A four-game losing streak, especially when you're used to winning, can seem endless.

"It seems like an absolute eternity," said Vanderbilt coach Kevin Stallings.

Vanderbilt, stuck in that rut since Jan. 14, climbed out with a gutty 82-75 win on the road against Auburn on Saturday.

Junior Jermaine Beal hit 7 of 8 shots from beyond the arc for a career-high 21 points and the Commodores made enough big plays down the stretch to hold off Auburn and improve to 2-5 in Southeastern Conference play.

What made this victory even more important was how it rewarded Stallings' great faith in his young players to finally right the ship. He isn't the soupy type where to him a loss can be a moral victory and all that jazz. He tells it like it is. So when Stallings, the same coach that has led Vanderbilt to two straight NCAA Tournament berths and beaten two straight No. 1 teams, was doing nothing but praise his young team's toughness and togetherness in the midst of a four-game slide in a very weak SEC, it was noteworthy.

At practice Thursday, he was so high on his players and their commitment to success, one listening would have guessed the Commodores were leading the SEC East rather than barely out of its cellar.

"As a coach, I continue to be extremely impressed with how hard they work in practice, how good their attitudes are, how they all continue to be good teammates to each other," he said, his voice hoarse from the 86-76 loss to South Carolina a night earlier. "You see absolutely no signs of anybody backing up, anybody's attitude lessening, anybody's desire going down. These guys have really been A-plus in those regards."

Those positive mindsets manifested themselves in a win Saturday that Vanderbilt desperately needed, not just for the postseason, but for their confidence as well. That it came against Auburn, not exactly a powerhouse team, was not what was important.

The Commodores led the entire first half, at one point up 26-13, before, as home teams feeding off crowd energy tend to do, the Tigers closed the gap and actually took a 48-45 lead at the 16:20 mark of the second half. Here we go again, right?

But instead of folding in half as they did three days earlier in Columbia, the Commodores immediately responded. A 3-pointer by Beal tied the game right back up and shut up the increasingly loud crowd.
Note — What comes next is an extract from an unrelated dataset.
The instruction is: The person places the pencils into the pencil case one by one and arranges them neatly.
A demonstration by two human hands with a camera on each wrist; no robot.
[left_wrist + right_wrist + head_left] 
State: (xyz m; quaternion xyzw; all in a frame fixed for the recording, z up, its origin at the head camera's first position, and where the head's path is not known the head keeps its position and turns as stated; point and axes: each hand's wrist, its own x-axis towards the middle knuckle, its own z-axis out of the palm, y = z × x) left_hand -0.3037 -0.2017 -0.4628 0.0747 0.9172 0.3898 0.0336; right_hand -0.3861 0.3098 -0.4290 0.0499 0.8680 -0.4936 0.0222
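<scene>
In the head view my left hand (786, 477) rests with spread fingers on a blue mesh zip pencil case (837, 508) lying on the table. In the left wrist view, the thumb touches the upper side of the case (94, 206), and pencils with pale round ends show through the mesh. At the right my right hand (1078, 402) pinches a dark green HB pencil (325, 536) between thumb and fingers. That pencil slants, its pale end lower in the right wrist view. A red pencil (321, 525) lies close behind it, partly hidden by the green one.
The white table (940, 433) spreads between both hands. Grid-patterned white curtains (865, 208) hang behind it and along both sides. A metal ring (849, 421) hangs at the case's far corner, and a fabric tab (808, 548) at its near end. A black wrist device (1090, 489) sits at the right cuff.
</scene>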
The Tigers took another lead, 61-60, but freshman guard Brad Tinsley drove to the hoop, drew a foul and calmly hit two free throws to take back the advantage.
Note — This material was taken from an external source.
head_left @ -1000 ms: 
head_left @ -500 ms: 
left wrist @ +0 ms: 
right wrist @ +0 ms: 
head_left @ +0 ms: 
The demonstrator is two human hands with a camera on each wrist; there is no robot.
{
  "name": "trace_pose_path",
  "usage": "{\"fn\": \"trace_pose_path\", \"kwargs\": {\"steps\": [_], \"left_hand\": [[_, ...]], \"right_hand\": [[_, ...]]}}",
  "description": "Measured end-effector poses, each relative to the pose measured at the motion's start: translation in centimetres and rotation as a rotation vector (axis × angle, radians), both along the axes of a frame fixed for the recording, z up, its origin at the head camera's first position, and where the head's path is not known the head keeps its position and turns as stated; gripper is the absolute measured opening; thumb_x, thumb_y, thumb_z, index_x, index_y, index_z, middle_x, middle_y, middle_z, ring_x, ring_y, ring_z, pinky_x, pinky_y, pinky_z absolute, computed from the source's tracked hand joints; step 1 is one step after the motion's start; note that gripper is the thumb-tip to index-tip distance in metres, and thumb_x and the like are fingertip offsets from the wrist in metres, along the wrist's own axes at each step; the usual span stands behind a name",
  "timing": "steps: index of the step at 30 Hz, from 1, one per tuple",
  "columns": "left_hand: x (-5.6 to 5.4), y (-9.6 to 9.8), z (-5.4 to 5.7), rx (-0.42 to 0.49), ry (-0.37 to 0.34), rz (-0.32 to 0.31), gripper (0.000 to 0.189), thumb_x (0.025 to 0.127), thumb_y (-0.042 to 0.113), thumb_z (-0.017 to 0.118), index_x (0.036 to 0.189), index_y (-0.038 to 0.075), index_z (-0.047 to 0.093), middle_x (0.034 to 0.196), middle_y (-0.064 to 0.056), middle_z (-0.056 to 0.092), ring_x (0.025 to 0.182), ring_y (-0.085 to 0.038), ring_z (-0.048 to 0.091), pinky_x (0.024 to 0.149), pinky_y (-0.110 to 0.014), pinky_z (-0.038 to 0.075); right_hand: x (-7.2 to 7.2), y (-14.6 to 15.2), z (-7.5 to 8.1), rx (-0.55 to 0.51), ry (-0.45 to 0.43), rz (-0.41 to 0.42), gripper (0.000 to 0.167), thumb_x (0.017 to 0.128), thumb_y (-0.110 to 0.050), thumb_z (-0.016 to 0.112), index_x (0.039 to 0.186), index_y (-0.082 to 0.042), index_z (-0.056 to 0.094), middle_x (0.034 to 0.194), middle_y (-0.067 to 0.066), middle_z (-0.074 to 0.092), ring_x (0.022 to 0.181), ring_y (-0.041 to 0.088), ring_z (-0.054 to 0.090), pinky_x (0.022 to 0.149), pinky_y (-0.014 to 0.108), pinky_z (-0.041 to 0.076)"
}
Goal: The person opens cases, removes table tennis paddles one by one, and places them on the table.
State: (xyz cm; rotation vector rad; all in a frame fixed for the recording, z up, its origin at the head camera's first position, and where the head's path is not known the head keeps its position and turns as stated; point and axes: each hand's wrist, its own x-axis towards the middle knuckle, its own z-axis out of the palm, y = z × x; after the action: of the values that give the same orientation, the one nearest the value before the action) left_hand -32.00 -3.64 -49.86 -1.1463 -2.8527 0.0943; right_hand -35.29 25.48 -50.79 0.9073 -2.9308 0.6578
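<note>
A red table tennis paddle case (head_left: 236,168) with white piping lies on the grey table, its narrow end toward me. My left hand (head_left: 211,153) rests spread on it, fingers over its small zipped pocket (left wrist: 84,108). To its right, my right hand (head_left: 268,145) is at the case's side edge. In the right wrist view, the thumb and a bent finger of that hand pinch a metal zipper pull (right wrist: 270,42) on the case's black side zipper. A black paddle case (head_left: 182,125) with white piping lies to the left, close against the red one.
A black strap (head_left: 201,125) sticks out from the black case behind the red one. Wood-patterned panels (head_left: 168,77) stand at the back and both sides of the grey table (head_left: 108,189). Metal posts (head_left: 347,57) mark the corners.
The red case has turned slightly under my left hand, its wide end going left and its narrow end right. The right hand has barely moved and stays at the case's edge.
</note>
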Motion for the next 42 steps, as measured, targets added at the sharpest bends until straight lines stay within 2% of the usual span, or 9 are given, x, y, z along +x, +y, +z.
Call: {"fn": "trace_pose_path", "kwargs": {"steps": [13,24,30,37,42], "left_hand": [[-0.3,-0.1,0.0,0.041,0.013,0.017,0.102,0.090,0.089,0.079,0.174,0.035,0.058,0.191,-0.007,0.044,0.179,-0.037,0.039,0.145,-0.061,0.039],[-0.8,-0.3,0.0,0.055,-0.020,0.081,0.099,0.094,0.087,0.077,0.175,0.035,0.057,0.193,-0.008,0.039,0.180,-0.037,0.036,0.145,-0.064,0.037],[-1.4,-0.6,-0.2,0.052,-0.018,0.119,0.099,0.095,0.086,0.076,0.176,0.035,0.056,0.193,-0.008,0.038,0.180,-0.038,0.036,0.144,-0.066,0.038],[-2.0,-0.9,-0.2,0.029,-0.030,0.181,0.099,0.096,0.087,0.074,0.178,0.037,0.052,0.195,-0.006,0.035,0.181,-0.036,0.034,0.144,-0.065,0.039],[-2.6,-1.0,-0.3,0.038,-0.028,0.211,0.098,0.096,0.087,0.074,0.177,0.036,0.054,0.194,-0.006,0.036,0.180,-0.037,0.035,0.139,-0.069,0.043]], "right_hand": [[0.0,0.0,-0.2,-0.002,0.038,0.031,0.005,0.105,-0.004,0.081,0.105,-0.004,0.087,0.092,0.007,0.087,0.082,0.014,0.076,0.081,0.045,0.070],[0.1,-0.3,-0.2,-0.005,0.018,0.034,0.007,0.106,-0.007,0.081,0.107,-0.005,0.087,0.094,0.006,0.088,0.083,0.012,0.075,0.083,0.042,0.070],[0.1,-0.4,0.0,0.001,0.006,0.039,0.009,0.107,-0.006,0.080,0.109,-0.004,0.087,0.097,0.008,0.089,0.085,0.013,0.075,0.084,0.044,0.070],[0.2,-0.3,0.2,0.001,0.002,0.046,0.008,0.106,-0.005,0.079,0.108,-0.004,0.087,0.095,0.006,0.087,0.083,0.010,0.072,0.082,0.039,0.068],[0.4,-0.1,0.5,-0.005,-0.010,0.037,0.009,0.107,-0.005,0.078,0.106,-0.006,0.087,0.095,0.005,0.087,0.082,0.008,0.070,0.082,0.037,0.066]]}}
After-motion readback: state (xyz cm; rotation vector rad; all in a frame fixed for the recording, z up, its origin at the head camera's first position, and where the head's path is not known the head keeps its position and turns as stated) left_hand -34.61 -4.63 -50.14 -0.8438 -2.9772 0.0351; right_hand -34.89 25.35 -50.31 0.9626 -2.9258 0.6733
With Vanderbilt up 70-64, Auburn scored six straight to tie it up, but Beal was there again to knife the Tigers with two straight 3-pointers.

But the most telling moment of the game involved Tinsley. After Beal put Vanderbilt up six with 1:35 to play, Tinsley grabbed a rebound off an Auburn miss but dribbled straight into three Tiger defenders to turn the ball over and the Tigers scored an easy basket, the kind of mistake you can't make on the road.

Auburn closed to within two and just needed one more stop to have a chance to tie or win the game. But, just one minute after committing the costly turnover, Tinsley nailed a 3-pointer from the top of the key with 36 seconds remaining and the shot clock expiring to put Vanderbilt up by five and send Auburn's faithful to the exits. Vanderbilt shakily closed it out from there from the free throw line (a lousy 16-31 showing from the line overshadowed a sensational 61 percent shooting performance from the field).

It was the sign of a grown-up team. Two gritty but failed efforts on the road sandwiched around two dispiriting losses at home seemed to have Vanderbilt on the ropes. But despite Auburn rallying multiple times, the Commodores didn't waver or show signs of nervousness. They earned this one. As radio announcer Joe Fisher put, a young team did some growing up on the Plains.

Stallings knew it was a matter of time before this talented, albeit raw group finally got its act together. With what he had seen as a great ability in his players to keep their heads up during a rough patch, he had seen it coming.

"I'm proud of our guys staying positive and staying with us and staying with the plan," Stallings said. "We got the job done."